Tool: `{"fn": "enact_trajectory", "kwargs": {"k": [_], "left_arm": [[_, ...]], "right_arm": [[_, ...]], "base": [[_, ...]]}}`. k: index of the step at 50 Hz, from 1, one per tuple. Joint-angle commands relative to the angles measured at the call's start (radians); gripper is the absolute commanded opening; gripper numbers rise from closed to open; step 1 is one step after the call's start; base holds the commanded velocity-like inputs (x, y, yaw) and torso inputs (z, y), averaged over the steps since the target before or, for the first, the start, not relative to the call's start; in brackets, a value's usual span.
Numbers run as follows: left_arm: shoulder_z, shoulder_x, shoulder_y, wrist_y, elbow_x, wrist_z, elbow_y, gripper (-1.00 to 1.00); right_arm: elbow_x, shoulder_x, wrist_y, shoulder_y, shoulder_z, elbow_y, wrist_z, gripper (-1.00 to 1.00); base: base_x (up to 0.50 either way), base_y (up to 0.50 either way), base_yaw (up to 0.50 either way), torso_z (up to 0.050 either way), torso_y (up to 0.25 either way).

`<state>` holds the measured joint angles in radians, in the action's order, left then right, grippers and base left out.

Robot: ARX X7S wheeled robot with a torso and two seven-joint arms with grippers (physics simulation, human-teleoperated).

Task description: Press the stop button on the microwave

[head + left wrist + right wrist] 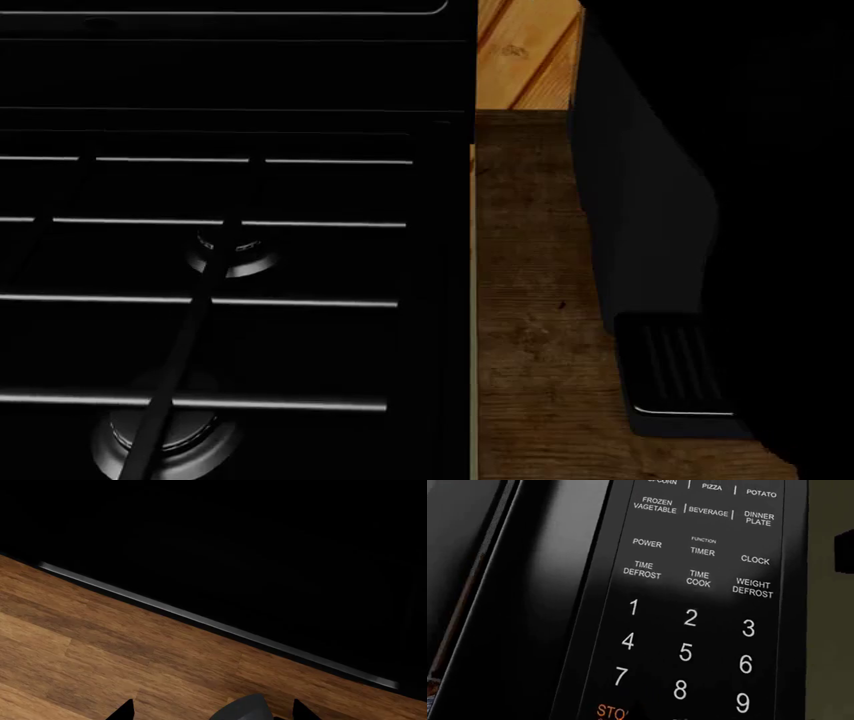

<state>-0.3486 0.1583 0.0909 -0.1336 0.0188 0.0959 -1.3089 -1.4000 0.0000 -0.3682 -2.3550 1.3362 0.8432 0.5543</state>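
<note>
Your right wrist camera faces the microwave's keypad (pixel 694 605) closely; the orange stop button (pixel 610 712) sits under the 7, cut off at the edge. You cannot tell the right gripper's state. Your left gripper (pixel 210 711) hangs spread over a wooden floor (pixel 100 655).
</note>
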Motion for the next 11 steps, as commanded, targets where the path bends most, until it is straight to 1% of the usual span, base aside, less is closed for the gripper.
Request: {"fn": "enact_trajectory", "kwargs": {"k": [1,3,7,11], "left_arm": [[0.0,0.0,0.0,0.0,0.0,0.0,0.0,1.0],[0.0,0.0,0.0,0.0,0.0,0.0,0.0,1.0],[0.0,0.0,0.0,0.0,0.0,0.0,0.0,1.0],[0.0,0.0,0.0,0.0,0.0,0.0,0.0,1.0]], "right_arm": [[0.186,0.001,-0.066,0.001,-0.127,0.087,-0.006,-1.0],[0.196,0.001,-0.062,0.002,-0.124,0.09,-0.008,-1.0],[0.127,0.001,-0.021,0.046,-0.053,0.083,-0.001,-1.0],[0.051,0.001,-0.003,0.012,0.002,0.076,0.007,-1.0]], "base": [[0.0,0.0,0.0,0.0,0.0],[0.0,0.0,0.0,0.0,0.0],[0.0,0.0,0.0,0.0,0.0],[0.01,0.0,0.0,0.003,0.0]]}}
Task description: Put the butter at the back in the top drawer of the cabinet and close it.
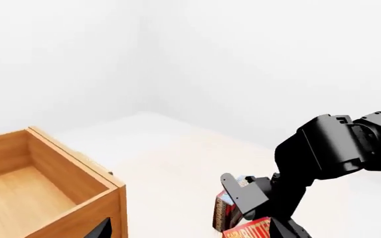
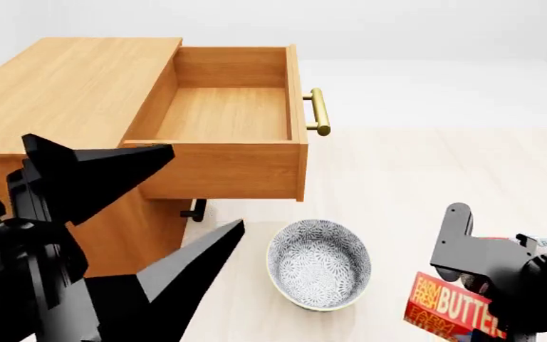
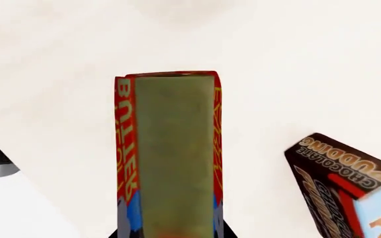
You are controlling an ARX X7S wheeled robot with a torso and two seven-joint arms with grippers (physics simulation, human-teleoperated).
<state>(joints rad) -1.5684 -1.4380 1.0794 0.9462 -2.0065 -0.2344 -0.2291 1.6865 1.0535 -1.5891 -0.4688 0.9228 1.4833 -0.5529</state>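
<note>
Orange-brown wood makes the cabinet [image 2: 60,92], and its top drawer [image 2: 226,114] is pulled out, with the brass handle [image 2: 318,112] at the front. The right hand [image 2: 469,274] holds the butter [image 2: 454,308] between its fingers, near a patterned bowl [image 2: 318,263]. A chocolate pudding box [image 3: 349,188] lies close. The left hand [image 2: 174,214] stands wide, holding nothing.

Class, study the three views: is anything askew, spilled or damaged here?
Nothing stands out. The top drawer is open and empty, the bowl sits upright, and the butter is held in the right gripper.
</note>
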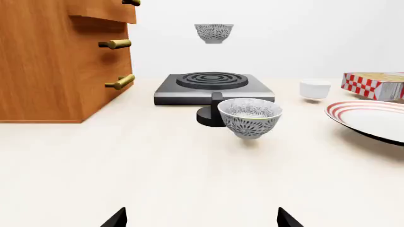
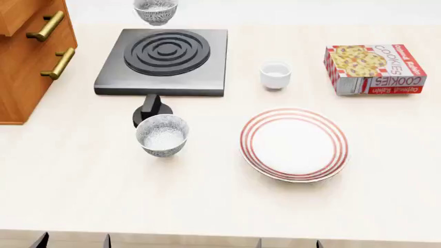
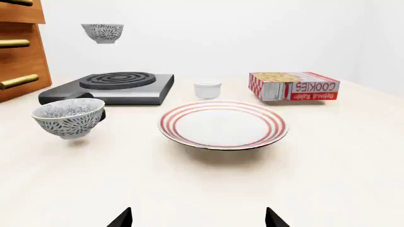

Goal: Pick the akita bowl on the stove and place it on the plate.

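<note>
Nothing of the task is done yet, as far as I can judge. My left gripper [image 1: 200, 218] shows only its two dark fingertips, spread wide with nothing between them; my right gripper [image 3: 198, 218] looks the same, jaws wide apart and empty. Both sit low at the near edge of the table [image 2: 220, 206], well short of everything on it.

The bowl I am after [image 2: 156, 10] is far ahead of both grippers, at the back edge of the stove [image 2: 164, 61]. In both wrist views it appears up in the air above the stove rather than resting on the rings; I cannot tell whether it touches the slab at all. A second bowl [image 2: 162, 135] of the same pattern is much nearer my left gripper, just in front of the stove's knob [image 2: 150, 111]; that one is not on the stove, so I take it as the wrong one.

The plate [image 2: 294, 144] lies straight ahead of my right gripper, bare, near but apart from the second bowl. Beyond it stand a white cup [image 2: 276, 75] and a cookie box [image 2: 374, 68].

Left to do, then: the whole reach, the grasp, the carry across and the set-down on the plate.
</note>
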`<state>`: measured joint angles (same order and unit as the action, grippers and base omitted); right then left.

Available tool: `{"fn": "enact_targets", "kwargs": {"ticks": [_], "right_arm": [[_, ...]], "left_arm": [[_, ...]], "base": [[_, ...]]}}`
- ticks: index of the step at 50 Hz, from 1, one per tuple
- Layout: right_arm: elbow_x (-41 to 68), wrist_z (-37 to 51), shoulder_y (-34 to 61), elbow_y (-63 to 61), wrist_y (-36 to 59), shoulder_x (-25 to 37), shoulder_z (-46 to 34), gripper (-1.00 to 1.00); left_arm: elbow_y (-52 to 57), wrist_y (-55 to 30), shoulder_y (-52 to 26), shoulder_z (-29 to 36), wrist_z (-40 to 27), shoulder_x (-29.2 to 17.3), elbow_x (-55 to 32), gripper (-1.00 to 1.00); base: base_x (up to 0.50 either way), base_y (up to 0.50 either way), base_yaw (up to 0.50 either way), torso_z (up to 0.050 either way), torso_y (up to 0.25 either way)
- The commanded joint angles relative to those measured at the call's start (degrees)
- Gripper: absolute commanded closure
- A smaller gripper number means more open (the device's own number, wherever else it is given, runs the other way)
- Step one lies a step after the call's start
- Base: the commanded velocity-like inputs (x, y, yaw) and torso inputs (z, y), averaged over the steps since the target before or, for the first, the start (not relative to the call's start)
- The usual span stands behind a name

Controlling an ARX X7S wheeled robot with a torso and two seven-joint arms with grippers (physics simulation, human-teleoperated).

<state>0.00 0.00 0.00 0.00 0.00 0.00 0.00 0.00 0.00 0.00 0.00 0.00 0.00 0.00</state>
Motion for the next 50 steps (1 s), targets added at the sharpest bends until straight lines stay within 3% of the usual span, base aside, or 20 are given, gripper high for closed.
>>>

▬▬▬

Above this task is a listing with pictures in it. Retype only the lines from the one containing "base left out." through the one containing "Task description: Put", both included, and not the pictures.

`<state>` holds the measured joint angles in radians, in the action's order, left then right, grippers and base left out.

Robot: ARX X7S wheeled robot with a torso and two seven-joint arms with grippers (physics simulation, human-teleoperated).

Task description: Press the stop button on the microwave

[head + left wrist + right wrist] 

<state>-0.3486 0.1583 0.0909 -0.1336 0.0188 0.0959 -1.3089 -1.4000 0.0000 -0.3682 -2.3550 1.3362 0.8432 0.5543</state>
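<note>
Your right wrist camera faces the microwave's keypad (pixel 694 605) closely; the orange stop button (pixel 610 712) sits under the 7, cut off at the edge. You cannot tell the right gripper's state. Your left gripper (pixel 210 711) hangs spread over a wooden floor (pixel 100 655).
</note>
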Motion for the next 11 steps, as commanded, targets where the path bends most, until it is straight to 1% of the usual span, base aside, less is closed for the gripper.
Request: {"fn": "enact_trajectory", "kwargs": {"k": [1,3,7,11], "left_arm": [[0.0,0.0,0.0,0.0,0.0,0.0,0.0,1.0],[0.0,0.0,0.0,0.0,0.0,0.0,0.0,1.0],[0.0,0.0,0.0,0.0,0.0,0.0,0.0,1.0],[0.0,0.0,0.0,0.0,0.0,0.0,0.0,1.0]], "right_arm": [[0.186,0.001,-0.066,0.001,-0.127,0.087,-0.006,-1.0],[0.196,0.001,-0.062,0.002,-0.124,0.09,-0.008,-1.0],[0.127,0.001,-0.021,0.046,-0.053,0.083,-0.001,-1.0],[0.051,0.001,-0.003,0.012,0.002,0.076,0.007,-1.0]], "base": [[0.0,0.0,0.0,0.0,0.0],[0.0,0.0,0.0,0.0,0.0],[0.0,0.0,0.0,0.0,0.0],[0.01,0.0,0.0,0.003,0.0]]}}
Task description: Put the butter at the back in the top drawer of the cabinet and close it.

No other output is expected for this exercise.